A recent study from New Zealand showed that nearly 80 percent of horses in the vicinity of a fireworks show exhibited signs of anxiety, despite attempts to manage the situation.
“Fireworks are sold [in New Zealand] for the three days leading up to Guy Fawkes Day in November, and the majority are probably set off in the weeks following,” says Gabriella Gronqvist, PhD, with Massey University. Each year, she adds, there are media reports of injuries or deaths in horses who were spooked by the pyrotechnics.
Public backlash to fireworks also occurs annually, Gronqvist says. “Almost yearly, petitions float around lobbying for a ban on fireworks in New Zealand, partly due to the anxiety they cause in animals. Recently, the national fire service and the Royal New Zealand Society for the Prevention of Cruelty to Animals promoted a legally binding referendum to try to have private use of fireworks made illegal. The difficulty with the fireworks debate has been a lack of data to back up the anecdotal claims.”

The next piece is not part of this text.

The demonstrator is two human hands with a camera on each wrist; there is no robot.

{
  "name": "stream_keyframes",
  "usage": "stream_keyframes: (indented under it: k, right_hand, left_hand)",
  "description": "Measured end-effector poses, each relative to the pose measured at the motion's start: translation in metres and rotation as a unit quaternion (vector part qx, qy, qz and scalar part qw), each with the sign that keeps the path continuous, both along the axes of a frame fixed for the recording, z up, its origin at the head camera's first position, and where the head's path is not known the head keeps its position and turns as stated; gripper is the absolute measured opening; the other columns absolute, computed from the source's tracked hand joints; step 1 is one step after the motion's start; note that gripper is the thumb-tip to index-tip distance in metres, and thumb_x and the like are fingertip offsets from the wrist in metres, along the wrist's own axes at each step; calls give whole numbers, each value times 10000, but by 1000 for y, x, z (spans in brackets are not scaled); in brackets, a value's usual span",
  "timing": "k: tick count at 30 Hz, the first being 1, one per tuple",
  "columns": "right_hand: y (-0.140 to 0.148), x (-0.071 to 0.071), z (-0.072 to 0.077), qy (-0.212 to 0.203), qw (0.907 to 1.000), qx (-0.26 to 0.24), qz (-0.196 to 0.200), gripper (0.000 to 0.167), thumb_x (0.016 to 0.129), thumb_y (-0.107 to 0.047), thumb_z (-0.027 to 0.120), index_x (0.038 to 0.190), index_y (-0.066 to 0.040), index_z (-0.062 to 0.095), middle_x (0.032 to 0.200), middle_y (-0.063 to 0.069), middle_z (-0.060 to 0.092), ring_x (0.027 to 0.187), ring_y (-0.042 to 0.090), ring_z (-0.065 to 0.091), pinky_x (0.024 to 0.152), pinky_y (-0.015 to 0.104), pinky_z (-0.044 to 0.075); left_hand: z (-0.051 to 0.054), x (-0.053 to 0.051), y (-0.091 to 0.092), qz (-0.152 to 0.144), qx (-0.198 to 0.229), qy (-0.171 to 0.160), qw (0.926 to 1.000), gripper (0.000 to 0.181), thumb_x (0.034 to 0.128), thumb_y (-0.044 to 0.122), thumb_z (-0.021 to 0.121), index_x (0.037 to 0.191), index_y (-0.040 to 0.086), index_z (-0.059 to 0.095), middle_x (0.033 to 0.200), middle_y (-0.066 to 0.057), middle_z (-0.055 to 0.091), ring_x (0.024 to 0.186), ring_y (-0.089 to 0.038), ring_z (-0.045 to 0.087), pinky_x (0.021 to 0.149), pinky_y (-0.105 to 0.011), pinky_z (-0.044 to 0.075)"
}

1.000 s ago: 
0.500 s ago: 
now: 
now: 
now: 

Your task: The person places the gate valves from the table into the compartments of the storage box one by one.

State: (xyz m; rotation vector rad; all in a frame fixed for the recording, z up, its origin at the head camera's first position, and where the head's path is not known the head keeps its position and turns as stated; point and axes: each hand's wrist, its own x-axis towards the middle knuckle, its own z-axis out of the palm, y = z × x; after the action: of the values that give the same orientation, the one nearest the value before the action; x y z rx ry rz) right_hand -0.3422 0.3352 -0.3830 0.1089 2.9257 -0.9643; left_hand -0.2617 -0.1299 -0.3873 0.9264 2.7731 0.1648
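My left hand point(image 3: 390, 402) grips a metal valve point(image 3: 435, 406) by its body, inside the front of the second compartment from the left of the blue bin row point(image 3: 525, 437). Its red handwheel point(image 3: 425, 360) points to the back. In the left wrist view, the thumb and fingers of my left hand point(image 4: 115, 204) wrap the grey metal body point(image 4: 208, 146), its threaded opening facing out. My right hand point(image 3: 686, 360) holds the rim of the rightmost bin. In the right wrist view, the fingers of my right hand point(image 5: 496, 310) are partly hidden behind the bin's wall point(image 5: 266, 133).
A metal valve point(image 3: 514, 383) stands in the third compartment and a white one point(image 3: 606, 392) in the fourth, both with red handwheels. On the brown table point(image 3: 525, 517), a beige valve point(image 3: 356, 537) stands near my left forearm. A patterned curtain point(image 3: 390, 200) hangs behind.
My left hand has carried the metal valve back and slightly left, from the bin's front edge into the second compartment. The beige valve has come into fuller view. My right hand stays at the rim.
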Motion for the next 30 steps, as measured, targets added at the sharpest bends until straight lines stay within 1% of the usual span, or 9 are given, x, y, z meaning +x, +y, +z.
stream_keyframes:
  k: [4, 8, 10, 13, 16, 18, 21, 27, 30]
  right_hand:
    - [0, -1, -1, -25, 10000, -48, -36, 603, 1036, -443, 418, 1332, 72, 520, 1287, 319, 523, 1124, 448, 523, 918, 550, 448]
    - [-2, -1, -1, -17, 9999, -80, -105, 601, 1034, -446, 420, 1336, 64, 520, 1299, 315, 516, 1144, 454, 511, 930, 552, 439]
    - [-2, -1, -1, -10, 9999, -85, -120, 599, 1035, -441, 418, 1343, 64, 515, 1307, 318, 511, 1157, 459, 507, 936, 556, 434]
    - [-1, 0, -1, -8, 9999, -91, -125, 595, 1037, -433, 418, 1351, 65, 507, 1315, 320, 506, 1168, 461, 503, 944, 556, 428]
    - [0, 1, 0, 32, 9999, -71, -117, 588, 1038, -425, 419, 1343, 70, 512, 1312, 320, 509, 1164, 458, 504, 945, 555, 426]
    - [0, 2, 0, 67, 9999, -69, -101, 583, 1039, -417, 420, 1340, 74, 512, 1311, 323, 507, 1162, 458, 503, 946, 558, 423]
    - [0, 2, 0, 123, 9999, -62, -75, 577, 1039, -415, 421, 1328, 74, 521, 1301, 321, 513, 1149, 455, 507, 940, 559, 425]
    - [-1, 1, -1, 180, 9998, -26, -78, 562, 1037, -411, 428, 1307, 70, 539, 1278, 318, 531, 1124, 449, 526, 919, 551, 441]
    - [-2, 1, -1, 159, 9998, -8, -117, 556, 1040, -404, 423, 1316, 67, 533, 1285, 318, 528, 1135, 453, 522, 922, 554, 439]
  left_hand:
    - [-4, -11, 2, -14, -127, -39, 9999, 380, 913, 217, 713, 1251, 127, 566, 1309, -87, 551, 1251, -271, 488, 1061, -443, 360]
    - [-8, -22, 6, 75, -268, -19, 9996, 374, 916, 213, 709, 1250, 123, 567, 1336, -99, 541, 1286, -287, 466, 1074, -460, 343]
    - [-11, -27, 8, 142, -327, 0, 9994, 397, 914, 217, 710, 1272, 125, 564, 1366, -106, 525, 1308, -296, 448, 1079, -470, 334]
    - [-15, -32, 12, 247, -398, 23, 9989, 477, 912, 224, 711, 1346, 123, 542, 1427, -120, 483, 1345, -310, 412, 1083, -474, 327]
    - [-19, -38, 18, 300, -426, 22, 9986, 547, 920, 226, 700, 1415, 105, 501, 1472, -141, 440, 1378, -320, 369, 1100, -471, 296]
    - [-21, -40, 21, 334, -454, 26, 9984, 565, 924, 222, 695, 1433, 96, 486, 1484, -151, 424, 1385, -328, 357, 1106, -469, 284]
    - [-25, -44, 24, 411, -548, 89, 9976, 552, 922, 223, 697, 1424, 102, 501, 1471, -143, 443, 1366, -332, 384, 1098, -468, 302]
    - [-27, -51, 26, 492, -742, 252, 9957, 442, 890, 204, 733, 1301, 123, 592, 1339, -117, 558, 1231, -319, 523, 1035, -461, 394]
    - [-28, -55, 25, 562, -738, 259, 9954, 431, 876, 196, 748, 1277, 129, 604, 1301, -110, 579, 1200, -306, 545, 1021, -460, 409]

To collect such data, the researchers surveyed 1,111 caretakers of 6,431 horses, a number that represents about 9 percent of the non-racing horses in New Zealand. Half of the respondents identified as living on “lifestyle blocks,” which are the equivalent of small “farmettes” in suburban areas of the United States. Only six percent of respondents indicated their horses had not been exposed to fireworks in the previous year.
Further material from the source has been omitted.